WHAT TO DO =
Every line of the data, first to last, must be written out unchanged.

INFORMATION PROVIDED =
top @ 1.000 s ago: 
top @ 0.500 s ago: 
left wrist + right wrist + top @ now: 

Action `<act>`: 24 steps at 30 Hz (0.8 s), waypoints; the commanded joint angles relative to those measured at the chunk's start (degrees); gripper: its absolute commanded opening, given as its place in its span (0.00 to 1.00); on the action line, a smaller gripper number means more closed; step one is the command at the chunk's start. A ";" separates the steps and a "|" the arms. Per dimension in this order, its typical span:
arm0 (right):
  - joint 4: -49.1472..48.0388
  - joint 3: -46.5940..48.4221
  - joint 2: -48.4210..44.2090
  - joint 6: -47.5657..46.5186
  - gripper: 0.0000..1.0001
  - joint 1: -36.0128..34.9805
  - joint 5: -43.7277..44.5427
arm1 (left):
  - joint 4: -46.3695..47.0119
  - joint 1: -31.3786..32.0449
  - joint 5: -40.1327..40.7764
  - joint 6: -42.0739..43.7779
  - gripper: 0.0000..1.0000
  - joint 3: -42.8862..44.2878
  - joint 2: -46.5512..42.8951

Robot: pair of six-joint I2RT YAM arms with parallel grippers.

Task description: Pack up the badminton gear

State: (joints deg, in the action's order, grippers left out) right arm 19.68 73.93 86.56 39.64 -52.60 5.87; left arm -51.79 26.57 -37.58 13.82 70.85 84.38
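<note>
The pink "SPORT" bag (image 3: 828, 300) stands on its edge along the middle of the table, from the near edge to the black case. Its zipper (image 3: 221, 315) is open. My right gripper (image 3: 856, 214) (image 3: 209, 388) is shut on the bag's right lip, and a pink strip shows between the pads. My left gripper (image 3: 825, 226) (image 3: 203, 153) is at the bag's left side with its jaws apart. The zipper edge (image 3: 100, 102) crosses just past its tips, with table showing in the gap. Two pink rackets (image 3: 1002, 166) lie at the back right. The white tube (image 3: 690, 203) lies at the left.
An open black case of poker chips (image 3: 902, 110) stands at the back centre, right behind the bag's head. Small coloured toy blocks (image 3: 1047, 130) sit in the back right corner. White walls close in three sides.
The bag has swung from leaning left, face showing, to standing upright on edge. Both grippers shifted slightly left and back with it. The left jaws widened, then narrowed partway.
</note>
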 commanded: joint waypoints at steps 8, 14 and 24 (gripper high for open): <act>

ANSWER FOR THE TASK =
top @ 1.000 s ago: 
top @ 0.500 s ago: 
left wrist + right wrist + top @ now: 

Action `<act>`: 24 steps at 30 Hz (0.8 s), waypoints; the commanded joint angles relative to those measured at the chunk's start (degrees); gripper: its absolute commanded opening, given as its place in its span (0.00 to 1.00); on the action line, a smaller gripper number means more closed; step one is the command at the chunk's start. A ";" separates the steps and a "|" the arms. Per dimension in this order, its typical span:
arm0 (right):
  - joint 4: -49.1472..48.0388
  - joint 3: -46.5940..48.4221
  - joint 2: -48.4210..44.2090
  - joint 6: -47.5657..46.5186
  - gripper: 0.0000..1.0001
  - joint 1: -36.0128..34.9805
  - joint 5: -43.7277..44.5427
arm1 (left):
  - joint 4: -46.3695..47.0119
  - joint 1: -31.3786..32.0449
  - joint 5: -40.1327..40.7764
  - joint 6: -42.0739..43.7779
  - gripper: 0.0000..1.0000
  - joint 3: -42.8862..44.2878
  - joint 2: -46.5512..42.8951

Robot: pair of six-joint I2RT YAM arms with parallel grippers.

Task description: Pack up the badminton gear

State: (joints deg, in the action's order, grippers left out) right arm 19.68 73.93 86.56 39.64 -52.60 5.87; left arm -51.79 26.57 -37.58 13.82 70.85 84.38
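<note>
The pink "SPORT" bag (image 3: 828, 300) stands on its edge along the middle of the table, from the near edge to the black case. Its zipper (image 3: 221, 315) is open. My right gripper (image 3: 856, 214) (image 3: 209, 388) is shut on the bag's right lip, and a pink strip shows between the pads. My left gripper (image 3: 825, 226) (image 3: 203, 153) is at the bag's left side with its jaws apart. The zipper edge (image 3: 100, 102) crosses just past its tips, with table showing in the gap. Two pink rackets (image 3: 1002, 166) lie at the back right. The white tube (image 3: 690, 203) lies at the left.
An open black case of poker chips (image 3: 902, 110) stands at the back centre, right behind the bag's head. Small coloured toy blocks (image 3: 1047, 130) sit in the back right corner. White walls close in three sides.
The bag has swung from leaning left, face showing, to standing upright on edge. Both grippers shifted slightly left and back with it. The left jaws widened, then narrowed partway.
</note>
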 commanded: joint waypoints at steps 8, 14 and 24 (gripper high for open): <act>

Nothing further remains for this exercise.